Secondo quanto ricostruito dagli investigatori, i lavori boschivi affidati tramite bando pubblico sarebbero degenerati in un intervento ben oltre i limiti autorizzati, trasformandosi in un taglio massiccio e non controllato in un’area protetta di grande valore ambientale. A fronte di un’autorizzazione che riguardava circa 26 ettari, i tagli si sarebbero estesi abusivamente su ulteriori 7,5 ettari, per una superficie complessiva paragonabile a circa 37 campi da calcio.
Dalle aree non autorizzate sarebbero state prelevate oltre 4mila tonnellate di legname, generando – secondo le stime degli inquirenti – un profitto superiore ai 350mila euro. Il materiale, in gran parte trasformato in cippato, sarebbe stato immesso sul mercato e destinato a impianti a biomassa, accompagnato da documentazione ritenuta falsa per occultarne l’origine illecita.

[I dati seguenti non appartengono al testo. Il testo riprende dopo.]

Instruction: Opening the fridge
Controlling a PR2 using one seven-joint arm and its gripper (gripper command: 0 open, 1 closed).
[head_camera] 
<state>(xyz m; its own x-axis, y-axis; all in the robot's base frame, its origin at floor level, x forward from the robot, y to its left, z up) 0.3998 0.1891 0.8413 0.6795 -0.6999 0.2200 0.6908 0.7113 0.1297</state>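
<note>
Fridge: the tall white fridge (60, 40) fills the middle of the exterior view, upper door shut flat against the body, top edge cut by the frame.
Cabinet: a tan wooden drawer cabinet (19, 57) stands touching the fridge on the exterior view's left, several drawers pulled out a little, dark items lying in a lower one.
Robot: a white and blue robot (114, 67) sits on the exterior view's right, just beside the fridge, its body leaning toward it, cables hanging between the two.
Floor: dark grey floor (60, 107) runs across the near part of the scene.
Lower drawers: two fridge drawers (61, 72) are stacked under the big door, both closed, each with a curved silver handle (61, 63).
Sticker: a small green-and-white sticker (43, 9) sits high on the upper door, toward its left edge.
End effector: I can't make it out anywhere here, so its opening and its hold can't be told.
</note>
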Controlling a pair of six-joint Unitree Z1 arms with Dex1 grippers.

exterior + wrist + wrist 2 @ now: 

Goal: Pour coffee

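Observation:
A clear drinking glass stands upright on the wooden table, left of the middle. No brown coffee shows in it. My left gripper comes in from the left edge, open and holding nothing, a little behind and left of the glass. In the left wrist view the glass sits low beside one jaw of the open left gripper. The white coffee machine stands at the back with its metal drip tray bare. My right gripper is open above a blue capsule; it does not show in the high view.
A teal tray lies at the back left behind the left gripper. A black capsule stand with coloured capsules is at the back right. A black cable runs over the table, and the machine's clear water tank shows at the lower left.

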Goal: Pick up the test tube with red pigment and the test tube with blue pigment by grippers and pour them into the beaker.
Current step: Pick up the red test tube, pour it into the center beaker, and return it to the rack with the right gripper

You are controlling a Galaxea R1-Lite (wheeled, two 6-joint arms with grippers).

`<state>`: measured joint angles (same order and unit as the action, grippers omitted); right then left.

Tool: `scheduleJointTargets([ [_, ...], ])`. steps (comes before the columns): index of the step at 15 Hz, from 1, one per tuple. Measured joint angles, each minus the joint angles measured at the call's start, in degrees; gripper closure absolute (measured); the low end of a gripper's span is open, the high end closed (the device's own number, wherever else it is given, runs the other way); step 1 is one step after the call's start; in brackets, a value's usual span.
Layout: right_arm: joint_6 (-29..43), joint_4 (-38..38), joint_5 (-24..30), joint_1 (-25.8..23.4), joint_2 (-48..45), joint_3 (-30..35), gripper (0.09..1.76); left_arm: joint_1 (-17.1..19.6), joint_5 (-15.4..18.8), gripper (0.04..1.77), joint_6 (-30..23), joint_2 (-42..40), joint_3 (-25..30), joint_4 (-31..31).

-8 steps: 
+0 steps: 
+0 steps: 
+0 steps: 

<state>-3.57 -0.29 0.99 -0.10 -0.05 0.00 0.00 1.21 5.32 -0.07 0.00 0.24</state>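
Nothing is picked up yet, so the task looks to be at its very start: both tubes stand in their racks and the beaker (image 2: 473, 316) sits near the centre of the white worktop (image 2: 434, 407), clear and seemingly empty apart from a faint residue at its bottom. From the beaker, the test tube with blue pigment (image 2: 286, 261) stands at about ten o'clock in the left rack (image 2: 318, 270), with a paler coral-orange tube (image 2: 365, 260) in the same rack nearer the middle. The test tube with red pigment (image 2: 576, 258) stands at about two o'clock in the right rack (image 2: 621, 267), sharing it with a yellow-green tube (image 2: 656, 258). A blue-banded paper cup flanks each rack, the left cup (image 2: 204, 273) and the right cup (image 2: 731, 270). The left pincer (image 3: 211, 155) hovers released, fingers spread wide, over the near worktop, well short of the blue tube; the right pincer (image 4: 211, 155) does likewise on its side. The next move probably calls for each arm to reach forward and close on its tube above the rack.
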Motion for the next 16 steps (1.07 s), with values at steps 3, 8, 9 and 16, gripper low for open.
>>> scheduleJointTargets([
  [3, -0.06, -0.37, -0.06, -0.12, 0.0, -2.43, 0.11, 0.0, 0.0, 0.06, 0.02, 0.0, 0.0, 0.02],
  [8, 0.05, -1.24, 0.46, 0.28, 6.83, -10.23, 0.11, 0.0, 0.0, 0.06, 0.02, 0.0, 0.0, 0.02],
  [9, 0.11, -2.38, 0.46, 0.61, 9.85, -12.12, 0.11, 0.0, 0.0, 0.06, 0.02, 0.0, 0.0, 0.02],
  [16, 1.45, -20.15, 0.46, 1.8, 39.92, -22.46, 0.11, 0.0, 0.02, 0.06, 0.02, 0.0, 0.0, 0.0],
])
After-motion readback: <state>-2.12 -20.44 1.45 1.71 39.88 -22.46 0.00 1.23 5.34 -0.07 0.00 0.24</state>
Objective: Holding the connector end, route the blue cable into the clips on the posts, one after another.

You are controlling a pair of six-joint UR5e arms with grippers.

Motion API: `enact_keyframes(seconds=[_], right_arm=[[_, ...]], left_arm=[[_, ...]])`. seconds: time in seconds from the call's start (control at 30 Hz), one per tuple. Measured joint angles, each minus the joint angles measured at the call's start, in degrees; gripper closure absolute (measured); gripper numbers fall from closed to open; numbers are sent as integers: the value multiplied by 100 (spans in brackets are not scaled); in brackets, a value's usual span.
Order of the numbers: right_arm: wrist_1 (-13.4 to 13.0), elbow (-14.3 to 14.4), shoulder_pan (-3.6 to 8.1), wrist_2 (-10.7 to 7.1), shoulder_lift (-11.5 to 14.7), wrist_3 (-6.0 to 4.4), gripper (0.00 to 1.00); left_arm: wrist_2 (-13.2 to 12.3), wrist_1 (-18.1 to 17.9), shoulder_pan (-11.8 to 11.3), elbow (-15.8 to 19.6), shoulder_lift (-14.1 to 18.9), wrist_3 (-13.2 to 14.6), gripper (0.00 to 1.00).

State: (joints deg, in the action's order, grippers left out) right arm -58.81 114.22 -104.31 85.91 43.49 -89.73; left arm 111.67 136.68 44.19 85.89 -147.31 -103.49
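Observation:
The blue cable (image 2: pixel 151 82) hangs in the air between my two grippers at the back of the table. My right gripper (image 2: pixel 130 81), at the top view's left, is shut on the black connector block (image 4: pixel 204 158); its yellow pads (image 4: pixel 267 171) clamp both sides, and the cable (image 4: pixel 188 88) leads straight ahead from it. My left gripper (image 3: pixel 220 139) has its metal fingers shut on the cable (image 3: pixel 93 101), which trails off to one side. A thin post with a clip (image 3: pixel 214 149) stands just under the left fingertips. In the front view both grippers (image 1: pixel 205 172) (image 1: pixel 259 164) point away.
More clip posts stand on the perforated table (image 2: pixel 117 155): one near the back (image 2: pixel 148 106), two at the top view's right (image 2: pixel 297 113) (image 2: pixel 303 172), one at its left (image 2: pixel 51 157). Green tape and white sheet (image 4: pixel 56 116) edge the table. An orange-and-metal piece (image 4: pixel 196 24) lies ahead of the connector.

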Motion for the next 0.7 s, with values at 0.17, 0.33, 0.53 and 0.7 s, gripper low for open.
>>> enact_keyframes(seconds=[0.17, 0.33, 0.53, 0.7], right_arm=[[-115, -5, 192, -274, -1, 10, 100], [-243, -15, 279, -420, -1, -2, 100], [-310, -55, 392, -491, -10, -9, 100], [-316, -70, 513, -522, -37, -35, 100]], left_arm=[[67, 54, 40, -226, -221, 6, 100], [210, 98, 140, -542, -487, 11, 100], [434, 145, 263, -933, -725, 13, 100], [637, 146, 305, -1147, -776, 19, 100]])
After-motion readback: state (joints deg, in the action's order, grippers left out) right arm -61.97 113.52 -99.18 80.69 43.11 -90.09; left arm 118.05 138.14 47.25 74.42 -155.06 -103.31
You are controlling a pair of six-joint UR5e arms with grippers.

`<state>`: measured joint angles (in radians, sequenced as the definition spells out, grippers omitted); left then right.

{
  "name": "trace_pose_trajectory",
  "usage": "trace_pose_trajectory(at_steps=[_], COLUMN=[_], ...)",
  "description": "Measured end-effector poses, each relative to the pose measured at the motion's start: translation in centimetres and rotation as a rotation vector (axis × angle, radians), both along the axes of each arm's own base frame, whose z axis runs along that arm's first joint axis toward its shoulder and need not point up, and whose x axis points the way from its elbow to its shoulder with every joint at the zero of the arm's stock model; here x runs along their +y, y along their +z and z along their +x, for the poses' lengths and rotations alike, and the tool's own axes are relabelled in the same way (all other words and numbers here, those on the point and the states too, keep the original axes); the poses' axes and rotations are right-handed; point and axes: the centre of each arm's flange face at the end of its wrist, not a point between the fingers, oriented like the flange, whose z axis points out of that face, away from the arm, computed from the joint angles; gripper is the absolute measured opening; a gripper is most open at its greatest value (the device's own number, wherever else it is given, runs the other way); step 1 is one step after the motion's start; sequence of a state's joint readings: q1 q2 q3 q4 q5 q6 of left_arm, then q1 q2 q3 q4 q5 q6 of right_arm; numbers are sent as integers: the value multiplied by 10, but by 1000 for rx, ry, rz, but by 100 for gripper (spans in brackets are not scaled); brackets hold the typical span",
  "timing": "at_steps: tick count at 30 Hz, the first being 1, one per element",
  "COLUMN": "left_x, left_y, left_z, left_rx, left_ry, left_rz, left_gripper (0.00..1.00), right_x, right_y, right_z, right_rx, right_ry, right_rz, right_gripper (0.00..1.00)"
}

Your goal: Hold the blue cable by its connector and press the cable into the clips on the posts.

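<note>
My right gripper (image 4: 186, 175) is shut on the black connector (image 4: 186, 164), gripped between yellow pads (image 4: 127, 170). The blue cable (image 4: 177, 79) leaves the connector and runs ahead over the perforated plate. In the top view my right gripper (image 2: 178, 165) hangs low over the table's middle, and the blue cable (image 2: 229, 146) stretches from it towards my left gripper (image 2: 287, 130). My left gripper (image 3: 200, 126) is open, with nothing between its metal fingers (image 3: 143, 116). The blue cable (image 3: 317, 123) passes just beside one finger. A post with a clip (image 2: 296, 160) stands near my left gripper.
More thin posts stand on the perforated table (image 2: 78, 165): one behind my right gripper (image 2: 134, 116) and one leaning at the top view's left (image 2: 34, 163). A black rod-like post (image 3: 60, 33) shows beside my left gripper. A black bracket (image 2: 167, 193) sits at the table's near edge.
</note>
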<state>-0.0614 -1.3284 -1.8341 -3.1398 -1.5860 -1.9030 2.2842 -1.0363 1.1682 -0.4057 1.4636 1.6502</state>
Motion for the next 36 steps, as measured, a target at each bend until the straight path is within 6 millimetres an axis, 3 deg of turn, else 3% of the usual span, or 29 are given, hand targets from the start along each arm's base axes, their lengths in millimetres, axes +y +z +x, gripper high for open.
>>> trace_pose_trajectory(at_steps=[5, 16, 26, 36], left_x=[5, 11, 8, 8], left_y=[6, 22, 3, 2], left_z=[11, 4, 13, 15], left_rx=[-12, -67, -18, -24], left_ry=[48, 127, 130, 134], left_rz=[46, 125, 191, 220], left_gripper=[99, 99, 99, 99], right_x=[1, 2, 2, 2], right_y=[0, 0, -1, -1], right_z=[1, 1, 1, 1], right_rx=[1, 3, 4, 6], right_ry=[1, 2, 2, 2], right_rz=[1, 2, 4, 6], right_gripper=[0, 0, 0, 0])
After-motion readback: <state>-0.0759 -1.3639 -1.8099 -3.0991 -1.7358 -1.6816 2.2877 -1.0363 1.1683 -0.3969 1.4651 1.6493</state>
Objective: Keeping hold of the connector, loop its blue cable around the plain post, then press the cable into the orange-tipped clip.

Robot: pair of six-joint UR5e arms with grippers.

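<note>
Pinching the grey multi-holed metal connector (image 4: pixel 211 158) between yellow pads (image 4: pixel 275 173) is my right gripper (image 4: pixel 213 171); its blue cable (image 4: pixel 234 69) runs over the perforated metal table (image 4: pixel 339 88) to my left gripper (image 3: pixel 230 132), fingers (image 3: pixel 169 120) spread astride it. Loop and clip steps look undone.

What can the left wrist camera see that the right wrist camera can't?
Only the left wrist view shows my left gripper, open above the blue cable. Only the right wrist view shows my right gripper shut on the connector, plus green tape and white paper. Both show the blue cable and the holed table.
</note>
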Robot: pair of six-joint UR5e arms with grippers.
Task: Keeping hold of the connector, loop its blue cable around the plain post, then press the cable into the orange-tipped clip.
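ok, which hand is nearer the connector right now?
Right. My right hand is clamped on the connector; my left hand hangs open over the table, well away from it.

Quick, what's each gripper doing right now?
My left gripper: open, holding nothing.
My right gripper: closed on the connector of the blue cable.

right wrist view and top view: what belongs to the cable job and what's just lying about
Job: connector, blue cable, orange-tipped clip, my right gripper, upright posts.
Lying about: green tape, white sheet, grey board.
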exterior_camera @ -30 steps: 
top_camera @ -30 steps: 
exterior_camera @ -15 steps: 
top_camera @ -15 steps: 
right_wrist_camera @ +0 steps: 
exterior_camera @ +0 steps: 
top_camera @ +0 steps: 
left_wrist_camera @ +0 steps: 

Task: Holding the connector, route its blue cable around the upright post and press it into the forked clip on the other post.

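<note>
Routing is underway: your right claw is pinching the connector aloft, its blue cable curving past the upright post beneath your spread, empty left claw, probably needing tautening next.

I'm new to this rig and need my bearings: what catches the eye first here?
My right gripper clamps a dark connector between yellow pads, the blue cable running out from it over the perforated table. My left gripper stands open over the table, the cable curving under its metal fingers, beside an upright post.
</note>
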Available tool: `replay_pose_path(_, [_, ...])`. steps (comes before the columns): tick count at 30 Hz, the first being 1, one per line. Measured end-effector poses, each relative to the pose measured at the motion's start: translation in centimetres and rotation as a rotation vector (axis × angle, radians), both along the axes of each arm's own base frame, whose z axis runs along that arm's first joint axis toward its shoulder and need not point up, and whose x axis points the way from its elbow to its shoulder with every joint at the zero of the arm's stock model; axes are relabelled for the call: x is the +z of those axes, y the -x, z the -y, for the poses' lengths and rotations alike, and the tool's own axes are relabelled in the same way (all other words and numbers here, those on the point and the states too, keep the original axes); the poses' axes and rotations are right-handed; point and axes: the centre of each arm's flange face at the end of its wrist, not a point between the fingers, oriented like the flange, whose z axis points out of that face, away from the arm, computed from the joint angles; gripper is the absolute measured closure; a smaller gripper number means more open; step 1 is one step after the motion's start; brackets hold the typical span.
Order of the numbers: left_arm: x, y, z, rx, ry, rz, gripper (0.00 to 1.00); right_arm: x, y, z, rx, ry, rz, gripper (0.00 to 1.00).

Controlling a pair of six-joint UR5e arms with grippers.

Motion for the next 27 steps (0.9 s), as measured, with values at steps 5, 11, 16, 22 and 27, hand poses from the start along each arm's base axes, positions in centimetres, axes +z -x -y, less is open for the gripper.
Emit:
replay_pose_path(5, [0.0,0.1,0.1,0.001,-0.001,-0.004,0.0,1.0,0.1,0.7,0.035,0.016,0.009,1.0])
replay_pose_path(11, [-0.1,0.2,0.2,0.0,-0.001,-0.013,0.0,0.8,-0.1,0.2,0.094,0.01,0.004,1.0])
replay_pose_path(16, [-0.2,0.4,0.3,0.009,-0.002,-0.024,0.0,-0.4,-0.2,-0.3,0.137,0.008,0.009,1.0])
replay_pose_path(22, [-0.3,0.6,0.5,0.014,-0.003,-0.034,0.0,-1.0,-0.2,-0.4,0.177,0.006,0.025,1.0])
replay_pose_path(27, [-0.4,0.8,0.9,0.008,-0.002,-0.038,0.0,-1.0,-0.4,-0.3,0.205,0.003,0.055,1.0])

Le accuse ipotizzate comprendono, a vario titolo, furto aggravato, deturpamento di area protetta e commercializzazione di legname di provenienza illegale. Gli investigatori contestano inoltre la produzione di atti e certificazioni non veritiere, che avrebbero consentito di mascherare gli sconfinamenti e attestare una regolare esecuzione dei lavori.
L’inchiesta accende i riflettori sulla tutela delle aree naturali e sui controlli nei cantieri forestali, in un contesto in cui la gestione sostenibile delle risorse ambientali rappresenta una priorità sempre più centrale.